The Birth of a Storyteller

A question I always see writers get asked is: Who are your inspirations?

It’s a question that I’ve never really known how to answer. I put my flowery descriptions down to Arthur Conan Doyle, my humour to Terry Pratchett, my dark humour to Neil Gaiman. And of course there will be many others that have influenced me along the way without really noticing.

But I realised recently that there is one person I can credit as being the catalyst for being the kind of writer I strive to be.

Let me set the scene.

It’s 1996. I’m in Year 4, in Ms. Cornell’s class and I am 8 years old. There’s a French exchange student with us whom I adored. He’s not relevant to this story, I just thought I’d throw it out there.

Already I’d been creating stories. I still have notebooks with half-finished stories set around going to infant school. They weren’t the most creative but they were stories nonetheless.

I also had something of a reputation of being a compulsive liar. But it was never a case of attention seeking and definitely never with any malicious intent. It was just storytelling. Life at a 6/7/8 year old kid is not the most exciting, let’s face it. My mum still likes to recount the humiliating interaction between herself and my Year 3 teacher when she offered her condolences for his son who’d died. But who hadn’t actually died; it was just a story I’d told one day.

I loved reading and hearing stories but all the ones I told were very much of muchness. They were self-inserts, as they say. Tales of me at school, of me time traveling with Sonic the Hedgehog, of me meeting Howard Carter.

It wasn’t until one reading time in Ms. Cornell’s class when things changed.

We used to all sit in a circle while she read to us but we did things a little differently with this book. We set up a campfire in the middle of the circle; a bundle of sticks and leaves all balanced against each other in an approximation of a pyramid. A feeble attempt at imitating a scenario where people would gather to listen to tall tales by the fire light.

Feeble to an adult, perhaps. But as I remember it, I can almost see the fire. And I remember it being dark, in spite of the impossibility as it was probably about 1 o’clock in the afternoon, just after lunch time. But the scene was set. The atmosphere crackling.

Ms. Cornell opened the book and began. That book? The Saga of Erik the Viking by Terry Jones.

A lot of people probably know Terry Jones more for his Monty Python work but, even as a massive Monty Python myself, I will always consider him first and foremost, the man who triggered the storyteller in me.

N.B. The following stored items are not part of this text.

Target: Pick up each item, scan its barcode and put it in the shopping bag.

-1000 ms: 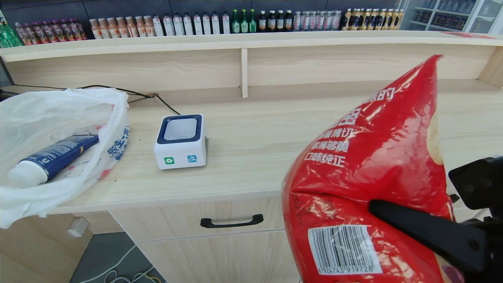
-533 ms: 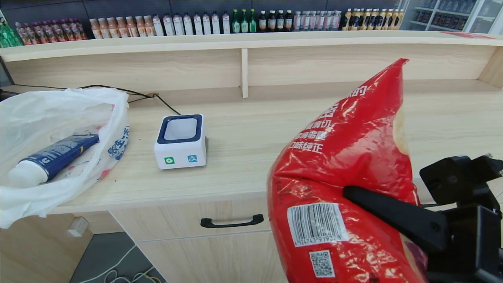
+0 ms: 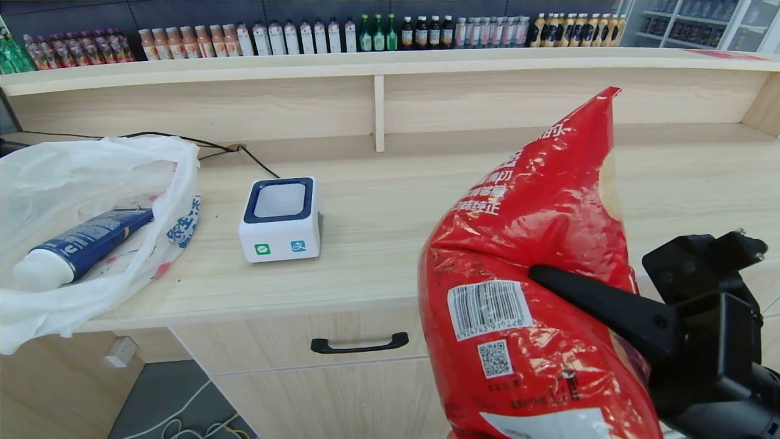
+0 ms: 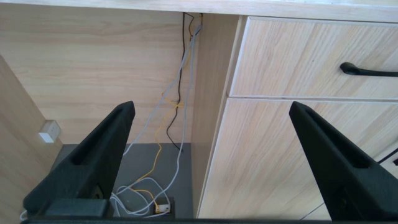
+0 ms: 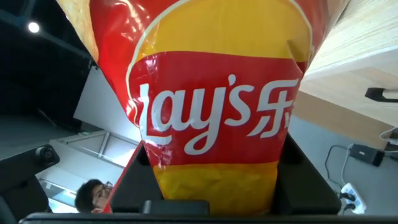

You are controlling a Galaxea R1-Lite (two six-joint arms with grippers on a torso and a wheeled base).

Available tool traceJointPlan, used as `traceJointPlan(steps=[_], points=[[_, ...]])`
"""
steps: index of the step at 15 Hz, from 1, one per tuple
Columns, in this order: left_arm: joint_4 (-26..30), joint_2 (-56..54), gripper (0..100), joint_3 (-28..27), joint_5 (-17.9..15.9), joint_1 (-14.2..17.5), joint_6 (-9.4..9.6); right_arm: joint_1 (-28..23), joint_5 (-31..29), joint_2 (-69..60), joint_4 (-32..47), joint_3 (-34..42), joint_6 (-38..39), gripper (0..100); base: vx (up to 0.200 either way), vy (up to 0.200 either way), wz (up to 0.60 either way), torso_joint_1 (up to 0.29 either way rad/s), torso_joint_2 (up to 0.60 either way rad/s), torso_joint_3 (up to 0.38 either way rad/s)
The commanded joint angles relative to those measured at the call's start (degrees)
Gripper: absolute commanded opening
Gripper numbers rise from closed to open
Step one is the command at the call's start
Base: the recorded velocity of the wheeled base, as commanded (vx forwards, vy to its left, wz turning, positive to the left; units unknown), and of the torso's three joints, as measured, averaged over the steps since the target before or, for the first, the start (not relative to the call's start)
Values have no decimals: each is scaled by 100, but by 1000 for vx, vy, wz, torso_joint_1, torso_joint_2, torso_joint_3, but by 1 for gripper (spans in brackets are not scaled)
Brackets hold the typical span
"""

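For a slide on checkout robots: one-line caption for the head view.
Right claw holds a red chip bag, barcode visible, right of the scanner; a blue tube lies in the shopping bag.

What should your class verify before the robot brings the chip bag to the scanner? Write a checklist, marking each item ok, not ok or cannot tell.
1. Right claw shut on the chip bag: ok.
2. Barcode uncovered and readable: ok.
3. Barcode turned toward the scanner window: not ok; it faces the robot, while the window faces up.
4. Scanner window uncovered: ok.
5. Shopping bag mouth open, tube lying inside: ok.
6. Left claw open, low in front of the drawers, away from the counter top: ok.
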Motion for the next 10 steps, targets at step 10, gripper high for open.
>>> traceJointPlan(steps=[10], points=[[0,-2,100,0,1,2,-2,-228,-5,-384,-3,130,545,0,0,0,0,0,0,0]])
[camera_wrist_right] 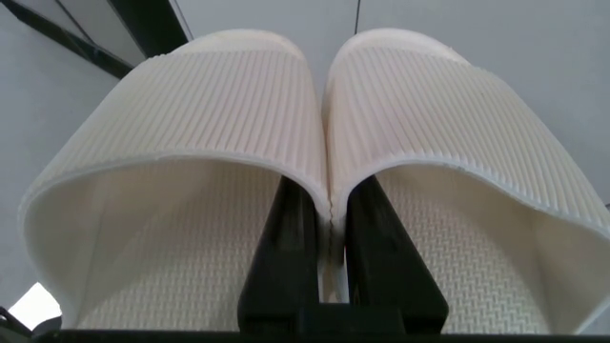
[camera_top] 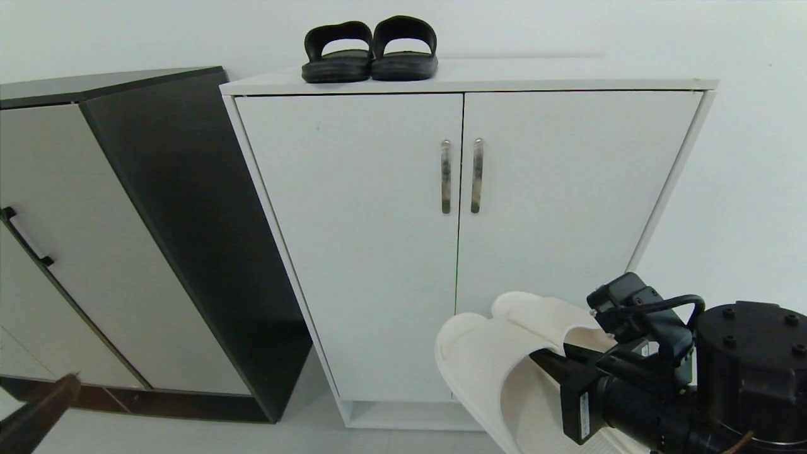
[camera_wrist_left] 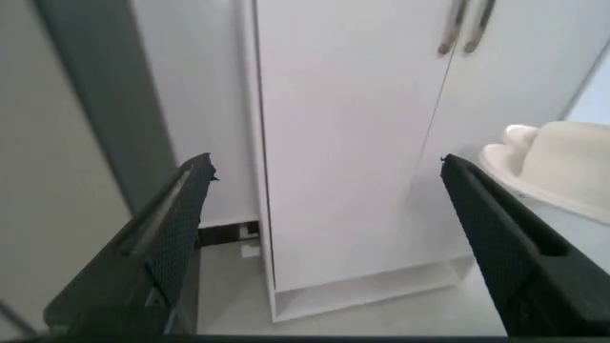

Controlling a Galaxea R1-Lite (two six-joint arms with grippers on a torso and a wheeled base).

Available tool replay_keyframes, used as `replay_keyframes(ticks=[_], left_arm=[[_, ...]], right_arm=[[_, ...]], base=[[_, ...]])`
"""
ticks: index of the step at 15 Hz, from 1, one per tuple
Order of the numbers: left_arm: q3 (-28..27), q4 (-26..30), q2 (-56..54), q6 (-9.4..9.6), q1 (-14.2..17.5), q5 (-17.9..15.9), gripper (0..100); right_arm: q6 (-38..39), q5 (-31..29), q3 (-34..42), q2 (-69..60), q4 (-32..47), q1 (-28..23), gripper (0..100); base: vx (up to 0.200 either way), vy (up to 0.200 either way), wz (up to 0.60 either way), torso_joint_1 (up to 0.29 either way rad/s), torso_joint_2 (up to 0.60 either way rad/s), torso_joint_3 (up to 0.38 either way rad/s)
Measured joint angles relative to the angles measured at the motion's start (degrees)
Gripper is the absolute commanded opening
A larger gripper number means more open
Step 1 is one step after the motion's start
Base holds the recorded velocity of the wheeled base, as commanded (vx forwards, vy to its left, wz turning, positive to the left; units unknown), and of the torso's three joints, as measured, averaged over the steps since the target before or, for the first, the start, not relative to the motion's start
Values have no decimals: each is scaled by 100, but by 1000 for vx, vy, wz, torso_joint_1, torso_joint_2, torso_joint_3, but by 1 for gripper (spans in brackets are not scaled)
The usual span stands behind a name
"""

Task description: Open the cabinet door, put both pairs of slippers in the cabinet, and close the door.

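Observation:
A white two-door cabinet (camera_top: 353,252) stands in front of me with both doors shut, and its two metal handles (camera_top: 446,176) meet at the middle. On its top, toward the left, rests a pair of black slippers (camera_top: 369,53). My right gripper (camera_top: 555,362) is low in front of the right door, shut on a pair of white slippers (camera_top: 498,366). Its fingers (camera_wrist_right: 286,238) pinch the two inner strap edges together, toes toward the cabinet (camera_wrist_right: 229,114). My left gripper (camera_wrist_left: 326,164) hangs open and holds nothing, low and left of the cabinet (camera_wrist_left: 353,143), and the white slippers (camera_wrist_left: 558,162) show beside it.
A second cabinet (camera_top: 189,221) with a dark side panel, pale front and black handle (camera_top: 25,236) stands close on the left. A narrow strip of floor (camera_top: 315,391) separates the two. Plain white wall (camera_top: 744,189) lies to the right.

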Motion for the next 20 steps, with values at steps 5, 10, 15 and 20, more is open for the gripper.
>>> replay_keyframes(ticks=[5,10,15,20], left_arm=[[-1067,-1020,2122,-101,-2120,123,100],[-2536,-1198,3729,-168,-3482,391,100],[-3821,-1218,5105,-204,-4024,380,100],[-5181,-1163,6304,-942,-4170,-268,100]], right_arm=[[-1,62,28,4,-2,1,0],[-1,62,34,1,-5,0,0],[-1,77,-22,1,-6,-10,0],[-1,173,33,0,-5,-10,0]], base=[[0,0,0,0,0,0],[0,0,0,0,0,0],[0,0,0,0,0,0],[0,0,0,0,0,0]])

Erik the Viking is a simple tale of a group of Vikings who set sail on an epic journey only to encounter many obstacles and treasures along the way. A Homer’s Odyssey for children, if you will.

I looked forward to reading time every day, anxious to hear the next chapter. It never really occurred to me that I could just get the book myself and read it in one go. But even if it had, I doubt I would have. Because there was something about the journey, the build-up, that made it that much more exciting. It became more than just a story, than just words written on a page. It became an experience. I’d never known anything like it.

When we finally finished it, I headed straight for the library to look for his other books. Fantastic Stories, a series of short stories of fantastical situations and Nicobobinus, an Enid Blyton-esque adventure story of two friends going in search for the land of dragons. Both just as captivating as Erik the Viking had been. I’d stumbled onto something eye-opening.

My writing changed from then on. It became less about me and other familiar faces and more about characters I’d create from scratch. Certainly there would be similarities, you’re still working with very little at 8 years old. But there was a fresh sense of creativity, of fun. And I remember enjoying it more. I suddenly realised that I could write about anything.

I didn’t just have to write about my own experiences, I could write about fantastical lands and mythical beasts. I understood heroes and villains, story pacing, sentence structure, ensemble casts… All of these things wouldn’t come into play in my own writing until many years later but the foundation had been set right there in that campfire circle in Ms. Cornell’s class when I was 8 years old.

I learned that stories exist to transport people to a certain time and place. They’re not just there to say something but to make people feel something. Thanks to Terry Jones and The Saga of Erik the Viking, I learned to stop just writing words on a page and instead paint pictures and scenes. It’s still a work in a progress and something that I will always be striving to get better at.

But next time people ask me my writing inspiration, I can go back to 1996, back to that unlit campfire and remember travelling across raging seas with a group of Vikings and say that without question, Terry Jones is responsible for the writer I would become.

And it’s still a proud addition to my bookcase!